* [Activity]: Each entry must be output once more without any change.

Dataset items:
----

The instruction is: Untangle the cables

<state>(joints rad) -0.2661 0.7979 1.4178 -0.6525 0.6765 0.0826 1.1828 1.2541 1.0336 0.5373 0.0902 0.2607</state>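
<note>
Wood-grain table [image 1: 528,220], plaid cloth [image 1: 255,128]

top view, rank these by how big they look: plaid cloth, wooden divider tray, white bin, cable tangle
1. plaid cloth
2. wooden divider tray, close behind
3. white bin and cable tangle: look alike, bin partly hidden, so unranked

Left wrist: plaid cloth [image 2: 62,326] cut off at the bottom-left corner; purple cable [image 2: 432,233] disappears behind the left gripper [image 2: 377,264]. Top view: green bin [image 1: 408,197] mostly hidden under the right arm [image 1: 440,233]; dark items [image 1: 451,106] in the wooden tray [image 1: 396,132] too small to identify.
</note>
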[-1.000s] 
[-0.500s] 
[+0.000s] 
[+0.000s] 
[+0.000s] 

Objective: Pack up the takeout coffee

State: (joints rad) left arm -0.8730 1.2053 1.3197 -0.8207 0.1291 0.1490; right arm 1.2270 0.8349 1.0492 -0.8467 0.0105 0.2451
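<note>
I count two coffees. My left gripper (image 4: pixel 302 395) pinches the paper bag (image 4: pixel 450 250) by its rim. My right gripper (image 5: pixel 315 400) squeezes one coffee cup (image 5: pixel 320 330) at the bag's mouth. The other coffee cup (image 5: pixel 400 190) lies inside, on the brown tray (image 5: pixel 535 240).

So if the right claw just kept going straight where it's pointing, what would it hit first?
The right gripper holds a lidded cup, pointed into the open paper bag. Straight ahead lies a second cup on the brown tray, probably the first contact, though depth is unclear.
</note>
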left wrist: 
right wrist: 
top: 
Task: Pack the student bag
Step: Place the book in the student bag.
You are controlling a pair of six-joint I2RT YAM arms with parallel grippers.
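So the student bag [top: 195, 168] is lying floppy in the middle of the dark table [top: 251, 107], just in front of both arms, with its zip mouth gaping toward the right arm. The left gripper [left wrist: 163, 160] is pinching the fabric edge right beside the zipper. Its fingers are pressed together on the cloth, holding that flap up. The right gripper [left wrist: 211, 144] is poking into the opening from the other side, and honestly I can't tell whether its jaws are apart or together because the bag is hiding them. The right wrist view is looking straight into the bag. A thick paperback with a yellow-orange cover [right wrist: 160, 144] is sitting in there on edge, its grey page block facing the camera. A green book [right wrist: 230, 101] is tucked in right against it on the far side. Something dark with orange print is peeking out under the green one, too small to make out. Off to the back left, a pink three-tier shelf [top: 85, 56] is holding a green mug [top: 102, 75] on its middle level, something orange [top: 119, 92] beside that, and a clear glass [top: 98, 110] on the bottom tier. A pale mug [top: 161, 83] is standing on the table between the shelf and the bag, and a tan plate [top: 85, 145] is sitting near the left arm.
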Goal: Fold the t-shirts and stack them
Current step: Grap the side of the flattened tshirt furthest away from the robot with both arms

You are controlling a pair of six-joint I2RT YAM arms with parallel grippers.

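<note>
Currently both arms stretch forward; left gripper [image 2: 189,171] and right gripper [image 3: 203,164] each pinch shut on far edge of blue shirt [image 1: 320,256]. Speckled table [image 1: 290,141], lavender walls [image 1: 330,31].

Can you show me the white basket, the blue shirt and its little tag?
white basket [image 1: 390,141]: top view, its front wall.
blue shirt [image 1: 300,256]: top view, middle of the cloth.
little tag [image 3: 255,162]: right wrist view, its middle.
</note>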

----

* [Solution]:
The instruction is: Untangle the cables

<state>(joints rad) -0.2661 0.7979 1.4178 -0.6525 0.6765 0.0826 1.1828 1.2541 1.0336 0.5373 0.0902 0.2607</state>
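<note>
Wood-grain table [image 1: 528,220], plaid cloth [image 1: 255,128]

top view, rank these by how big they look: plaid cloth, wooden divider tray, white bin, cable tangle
1. plaid cloth
2. wooden divider tray, close behind
3. white bin and cable tangle: look alike, bin partly hidden, so unranked

Left wrist: plaid cloth [image 2: 62,326] cut off at the bottom-left corner; purple cable [image 2: 432,233] disappears behind the left gripper [image 2: 377,264]. Top view: green bin [image 1: 408,197] mostly hidden under the right arm [image 1: 440,233]; dark items [image 1: 451,106] in the wooden tray [image 1: 396,132] too small to identify.
</note>
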[-1.000s] 
[-0.500s] 
[+0.000s] 
[+0.000s] 
[+0.000s] 

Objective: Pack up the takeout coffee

State: (joints rad) left arm -0.8730 1.2053 1.3197 -0.8207 0.1291 0.1490; right arm 1.2270 0.8349 1.0492 -0.8467 0.0105 0.2451
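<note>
I count two coffees. My left gripper (image 4: pixel 302 395) pinches the paper bag (image 4: pixel 450 250) by its rim. My right gripper (image 5: pixel 315 400) squeezes one coffee cup (image 5: pixel 320 330) at the bag's mouth. The other coffee cup (image 5: pixel 400 190) lies inside, on the brown tray (image 5: pixel 535 240).

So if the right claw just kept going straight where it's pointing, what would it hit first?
The right gripper holds a lidded cup, pointed into the open paper bag. Straight ahead lies a second cup on the brown tray, probably the first contact, though depth is unclear.
</note>
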left wrist: 
right wrist: 
top: 
Task: Pack the student bag
Step: Place the book in the student bag.
You are controlling a pair of six-joint I2RT YAM arms with parallel grippers.
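So the student bag [top: 195, 168] is lying floppy in the middle of the dark table [top: 251, 107], just in front of both arms, with its zip mouth gaping toward the right arm. The left gripper [left wrist: 163, 160] is pinching the fabric edge right beside the zipper. Its fingers are pressed together on the cloth, holding that flap up. The right gripper [left wrist: 211, 144] is poking into the opening from the other side, and honestly I can't tell whether its jaws are apart or together because the bag is hiding them. The right wrist view is looking straight into the bag. A thick paperback with a yellow-orange cover [right wrist: 160, 144] is sitting in there on edge, its grey page block facing the camera. A green book [right wrist: 230, 101] is tucked in right against it on the far side. Something dark with orange print is peeking out under the green one, too small to make out. Off to the back left, a pink three-tier shelf [top: 85, 56] is holding a green mug [top: 102, 75] on its middle level, something orange [top: 119, 92] beside that, and a clear glass [top: 98, 110] on the bottom tier. A pale mug [top: 161, 83] is standing on the table between the shelf and the bag, and a tan plate [top: 85, 145] is sitting near the left arm.
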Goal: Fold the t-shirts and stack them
Current step: Grap the side of the flattened tshirt furthest away from the robot with both arms

You are controlling a pair of six-joint I2RT YAM arms with parallel grippers.

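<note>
Currently both arms stretch forward; left gripper [image 2: 189,171] and right gripper [image 3: 203,164] each pinch shut on far edge of blue shirt [image 1: 320,256]. Speckled table [image 1: 290,141], lavender walls [image 1: 330,31].

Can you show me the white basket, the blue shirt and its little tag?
white basket [image 1: 390,141]: top view, its front wall.
blue shirt [image 1: 300,256]: top view, middle of the cloth.
little tag [image 3: 255,162]: right wrist view, its middle.
</note>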

There's nothing left to add to the output.